The ”Downton Abbey” actor returned to the stage this week in Ibsen’s drama
"Bonneville gives a solid, very human performance, but you identify with his plight, rather than having the sense of watching a towering figure… Still, after 12 years away from the stage, having been busy bounding around with Labradors in Downton Abbey and the like, it's a welcome return."
"The play may seem to speak to us about our own times, but that's what the audience brings to it: the production itself fails to really make the case. There's not quite enough oomph; An Enemy of the People makes a bold argument for being bold, yet this production feels rather well-behaved."
"In the early scenes, [Bonneville's] Stockmann is wreathed in naive self-certainty. [He] beams like a baby on being told that his analysis of the baths is a masterpiece, vainly imagines the torchlit processions he will receive and hurls himself violently at unsuspecting sofas when thwarted."
"Davies, using Christopher Hampton’s faithful translation, shrewdly adopts a middle course by setting the play in what I took to be the 1940s, with suits for the men, felt hats and slacks for the women."
"Not even Hampton’s version can conceal the fact that the women, unusually for Ibsen, are more thinly conceived, but Abigail Cruttenden conveys the far-sighted practicality of Stockmann’s wife and Alice Orr-Ewing lends his daughter a touch of fire."
"This is Ibsen’s most unyielding, most inspiring and arguably most autobiographical hero; furious at the reproving reception meted out to Ghosts, which scandalised Scandinavia with its evocation of the inherited miseries of a faithless marriage, the playwright fought back swiftly with an archetypal figure of crusading individualism."
"Bonneville gives a serviceable sense of the fraught journey of an upright citizen who takes it as read that the facts will speak for themselves and is aghast to discover he’s expected to lie for the common good."
"What’s missing is the kind of febrile intensity that Ian McKellen found in the part when this same version – by Christopher Hampton – was first presented at the National in 1997."
"Whatever other flaws this production might have, Bonneville gives a wholehearted and consistently watchable performance."
"The big danger of this play is that the dramatis personae can too easily seem more like viewpoints than fully rounded characters, and director Howard Davies, usually the unsurpassed master of ensemble naturalism, doesn’t avoid every pitfall, especially in a whistle-stop first half."
"This rendering misses by some margin the towering gravitas of the National’s seminal 1997 version starring Ian McKellen."
"Chichester audiences should enjoy this richly-staged production.
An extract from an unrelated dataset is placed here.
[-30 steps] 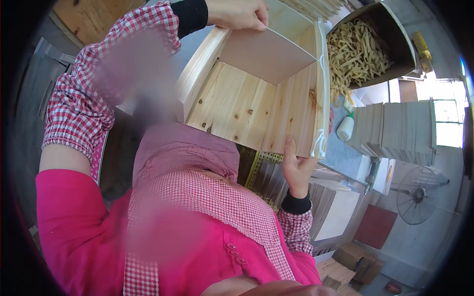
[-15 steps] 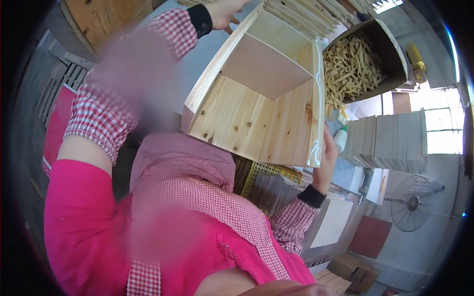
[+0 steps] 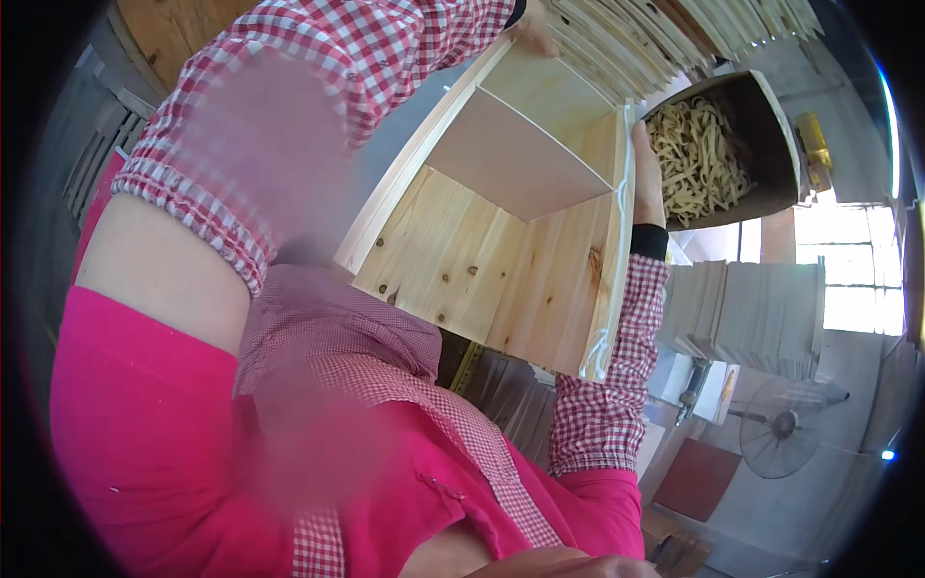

The entourage is of a high calibre and Howard Davies’s direction is assured. There is a particularly good crowd scene, the citizenry shouting from the auditorium’s aisles. We see that the line between mob rule and democracy is indeed a slender one.
"Theatregoers may be drawn primarily by the presence of Mr Bonneville. He delivers a commanding performance when Stockmann is the affable, confident father. He becomes marginally less convincing when Stockmann wobbles and weeps; yet here is an actor with distinct stage presence."
"Director Davies, making handsome use of Chichester’s large stage, sets this production in the 1930s or 1940s: trilbys, flapper hats, one of the women in high- waist trousers.
This makes for a handsome spectacle but there is a danger in modernising the tale. For we might start asking ‘where, Mr Ibsen, are the lawyers?’"
An Enemy of the People is at Chichester Festival Theatre until 21 May.